=== What you are asked to do ===
Print, exactly and completely, the data that appears below.

=== Collected data entries ===
____________
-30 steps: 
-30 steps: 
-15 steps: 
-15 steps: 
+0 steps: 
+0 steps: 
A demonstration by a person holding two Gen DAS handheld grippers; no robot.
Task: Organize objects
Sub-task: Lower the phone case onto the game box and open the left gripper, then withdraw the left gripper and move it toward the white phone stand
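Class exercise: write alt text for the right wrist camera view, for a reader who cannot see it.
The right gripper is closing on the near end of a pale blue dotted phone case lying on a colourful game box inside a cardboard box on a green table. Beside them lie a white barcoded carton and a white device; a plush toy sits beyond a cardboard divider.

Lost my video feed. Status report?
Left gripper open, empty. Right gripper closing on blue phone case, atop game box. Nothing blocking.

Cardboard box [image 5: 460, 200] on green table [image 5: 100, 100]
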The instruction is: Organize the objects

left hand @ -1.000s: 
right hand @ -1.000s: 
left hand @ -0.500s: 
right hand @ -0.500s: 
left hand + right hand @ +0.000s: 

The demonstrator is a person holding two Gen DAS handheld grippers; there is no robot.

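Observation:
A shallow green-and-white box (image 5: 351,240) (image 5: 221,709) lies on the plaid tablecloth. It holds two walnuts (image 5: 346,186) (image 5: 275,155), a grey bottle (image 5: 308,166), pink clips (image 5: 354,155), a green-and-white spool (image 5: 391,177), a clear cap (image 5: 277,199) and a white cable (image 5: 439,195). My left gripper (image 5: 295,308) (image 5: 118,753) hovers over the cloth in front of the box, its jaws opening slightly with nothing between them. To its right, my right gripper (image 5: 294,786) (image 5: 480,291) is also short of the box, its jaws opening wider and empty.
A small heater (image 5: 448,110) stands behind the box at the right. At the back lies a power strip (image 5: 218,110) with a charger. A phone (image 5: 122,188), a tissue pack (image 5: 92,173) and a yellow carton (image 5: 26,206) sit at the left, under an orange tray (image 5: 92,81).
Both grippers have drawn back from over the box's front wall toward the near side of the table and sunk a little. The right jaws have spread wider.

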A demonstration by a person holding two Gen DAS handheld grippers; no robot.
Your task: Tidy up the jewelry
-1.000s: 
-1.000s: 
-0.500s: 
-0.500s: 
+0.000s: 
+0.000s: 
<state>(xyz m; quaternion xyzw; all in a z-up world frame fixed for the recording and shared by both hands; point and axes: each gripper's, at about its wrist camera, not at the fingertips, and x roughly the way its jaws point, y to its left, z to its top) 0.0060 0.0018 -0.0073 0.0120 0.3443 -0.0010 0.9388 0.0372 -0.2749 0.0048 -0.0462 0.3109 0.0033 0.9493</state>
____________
=== Written solution ===
-30 steps: 
-30 steps: 
-15 steps: 
-15 steps: 
+0 steps: 
+0 steps: 
A demonstration by a person holding two Gen DAS handheld grippers; no robot.
Task: Organize objects
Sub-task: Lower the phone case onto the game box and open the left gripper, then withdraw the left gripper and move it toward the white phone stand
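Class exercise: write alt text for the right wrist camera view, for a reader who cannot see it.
The right gripper is closing on the near end of a pale blue dotted phone case lying on a colourful game box inside a cardboard box on a green table. Beside them lie a white barcoded carton and a white device; a plush toy sits beyond a cardboard divider.

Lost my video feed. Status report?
Left gripper open, empty. Right gripper closing on blue phone case, atop game box. Nothing blocking.

Cardboard box [image 5: 460, 200] on green table [image 5: 100, 100]
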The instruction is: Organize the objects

left hand @ -1.000s: 
right hand @ -1.000s: 
left hand @ -0.500s: 
right hand @ -0.500s: 
left hand + right hand @ +0.000s: 

The demonstrator is a person holding two Gen DAS handheld grippers; there is no robot.

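Observation:
A shallow green-and-white box (image 5: 351,240) (image 5: 221,709) lies on the plaid tablecloth. It holds two walnuts (image 5: 346,186) (image 5: 275,155), a grey bottle (image 5: 308,166), pink clips (image 5: 354,155), a green-and-white spool (image 5: 391,177), a clear cap (image 5: 277,199) and a white cable (image 5: 439,195). My left gripper (image 5: 295,308) (image 5: 118,753) hovers over the cloth in front of the box, its jaws opening slightly with nothing between them. To its right, my right gripper (image 5: 294,786) (image 5: 480,291) is also short of the box, its jaws opening wider and empty.
A small heater (image 5: 448,110) stands behind the box at the right. At the back lies a power strip (image 5: 218,110) with a charger. A phone (image 5: 122,188), a tissue pack (image 5: 92,173) and a yellow carton (image 5: 26,206) sit at the left, under an orange tray (image 5: 92,81).
Both grippers have drawn back from over the box's front wall toward the near side of the table and sunk a little. The right jaws have spread wider.
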
A demonstration by a person holding two Gen DAS handheld grippers; no robot.
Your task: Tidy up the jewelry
-1.000s: 
-1.000s: 
-0.500s: 
-0.500s: 
+0.000s: 
+0.000s: 
<state>(xyz m; quaternion xyzw; all in a z-up world frame fixed for the recording and shared by both hands; point and axes: each gripper's, at about its wrist camera, not at the fingertips, and x roughly the way its jaws point, y to its left, z to its top) 0.0060 0.0018 -0.0073 0.0120 0.3443 -0.0010 0.9388 0.0372 -0.2749 0.0048 -0.0462 0.3109 0.0033 0.9493</state>

With that, the answer is done.